Contributed by: Patricia Fitzsimmons, on 2008-11-12
|Year of Birth||1882|
|Year of Death||1914|
|Regiment||South Wales Borderers|
|Place of Wartime Residence||London|
I grew up hearing my mother talk about her Uncle Tom (her Dad's brother) who was 'killed in action' at Ypres and who had no known grave. She told me that my grandfather had gone to great lengths to learn what had happened to his brother but that all he could find out was that Tom had been badly injured and was lying on a stretcher waiting to be taken behind the lines to a field hospital. A shell exploded and Tom was never seen again. He is commemorated on the Menin Gate at Ypres and I should like to go there to pay my respects and that of the family. I know that Great Uncle Tom married in Decmber1913 but have not been able to find out if he had a child.

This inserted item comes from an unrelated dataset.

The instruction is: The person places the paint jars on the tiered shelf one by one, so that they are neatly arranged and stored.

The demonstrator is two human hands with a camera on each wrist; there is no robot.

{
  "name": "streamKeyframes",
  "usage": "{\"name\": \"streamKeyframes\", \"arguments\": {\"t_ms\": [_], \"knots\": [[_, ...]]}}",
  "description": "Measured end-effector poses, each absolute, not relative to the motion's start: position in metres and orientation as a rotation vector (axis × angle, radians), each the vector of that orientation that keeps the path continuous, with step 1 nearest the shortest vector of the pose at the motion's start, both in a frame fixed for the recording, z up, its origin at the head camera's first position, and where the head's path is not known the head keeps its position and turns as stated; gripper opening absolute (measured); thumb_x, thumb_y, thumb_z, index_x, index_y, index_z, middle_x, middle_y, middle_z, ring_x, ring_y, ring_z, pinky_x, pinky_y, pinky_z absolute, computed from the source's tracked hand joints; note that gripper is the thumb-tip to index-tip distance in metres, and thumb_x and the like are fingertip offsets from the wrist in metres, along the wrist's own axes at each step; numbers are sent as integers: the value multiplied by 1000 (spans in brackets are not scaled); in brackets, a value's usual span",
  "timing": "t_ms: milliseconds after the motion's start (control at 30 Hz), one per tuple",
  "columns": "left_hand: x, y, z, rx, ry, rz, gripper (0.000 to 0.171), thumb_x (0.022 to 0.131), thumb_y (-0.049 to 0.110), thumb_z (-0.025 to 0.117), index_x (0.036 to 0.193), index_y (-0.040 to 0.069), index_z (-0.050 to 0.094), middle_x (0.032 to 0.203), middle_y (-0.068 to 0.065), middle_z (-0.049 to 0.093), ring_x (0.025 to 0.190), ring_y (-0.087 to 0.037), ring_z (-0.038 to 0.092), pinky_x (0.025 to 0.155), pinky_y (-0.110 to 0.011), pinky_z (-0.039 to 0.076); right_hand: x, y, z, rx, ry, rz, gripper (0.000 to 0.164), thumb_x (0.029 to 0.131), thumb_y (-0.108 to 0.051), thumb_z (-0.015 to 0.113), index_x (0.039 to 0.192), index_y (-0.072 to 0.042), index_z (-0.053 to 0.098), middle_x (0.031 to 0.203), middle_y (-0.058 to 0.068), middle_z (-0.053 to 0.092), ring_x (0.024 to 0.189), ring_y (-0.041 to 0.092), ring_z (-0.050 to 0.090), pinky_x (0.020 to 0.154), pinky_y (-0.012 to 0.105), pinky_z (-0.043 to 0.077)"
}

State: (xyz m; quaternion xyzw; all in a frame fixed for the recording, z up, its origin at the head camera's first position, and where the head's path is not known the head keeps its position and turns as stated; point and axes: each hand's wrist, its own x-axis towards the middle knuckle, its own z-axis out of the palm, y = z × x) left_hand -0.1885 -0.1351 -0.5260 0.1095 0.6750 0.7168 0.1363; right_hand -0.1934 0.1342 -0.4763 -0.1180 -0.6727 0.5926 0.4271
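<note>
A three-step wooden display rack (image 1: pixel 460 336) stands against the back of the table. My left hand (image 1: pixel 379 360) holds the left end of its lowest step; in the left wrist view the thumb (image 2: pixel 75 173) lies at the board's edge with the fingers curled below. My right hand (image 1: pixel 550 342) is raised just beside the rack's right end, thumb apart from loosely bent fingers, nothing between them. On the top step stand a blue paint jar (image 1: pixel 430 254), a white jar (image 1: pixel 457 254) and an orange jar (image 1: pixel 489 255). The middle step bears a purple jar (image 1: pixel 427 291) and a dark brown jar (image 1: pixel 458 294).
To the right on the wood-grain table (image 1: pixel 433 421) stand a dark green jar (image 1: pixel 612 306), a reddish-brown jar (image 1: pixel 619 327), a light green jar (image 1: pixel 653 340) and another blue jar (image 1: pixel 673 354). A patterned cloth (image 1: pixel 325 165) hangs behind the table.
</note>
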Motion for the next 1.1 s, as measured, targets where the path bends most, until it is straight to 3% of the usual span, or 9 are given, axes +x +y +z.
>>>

6274 Private Thomas Terry enlisted in the 1st Battalion South Wales Borderers in London in July 1899 on a 12 year engagement which included 7 years in the reserve.
He served in South Africa with the 2nd Battalion until the end of the Boer War and was then posted from South Africa to India where he served with the 1st Battalion SWB.
He was recalled from the Army Reserve at the start of the War and embarked for France with the 1st Battalion on 31 August 1914. He was killed on 21 October 1914 aged 32.
Queen's South Africa Medal with clasps: Cape Colony;Orange Free State;Transvaal
King's South Africa Medal: South Africa 1901; South Africa 1902
1914 Star with clasp
British War Medal
I have always been curious as to the reason a young Cockney lad from Bermondsey, south London would join the South Wales Borderers and can only assume that the thrilling tales of Rourke's Drift where the South Wales Borderers won several VCs inspired young Tom to want to serve in the same regiment.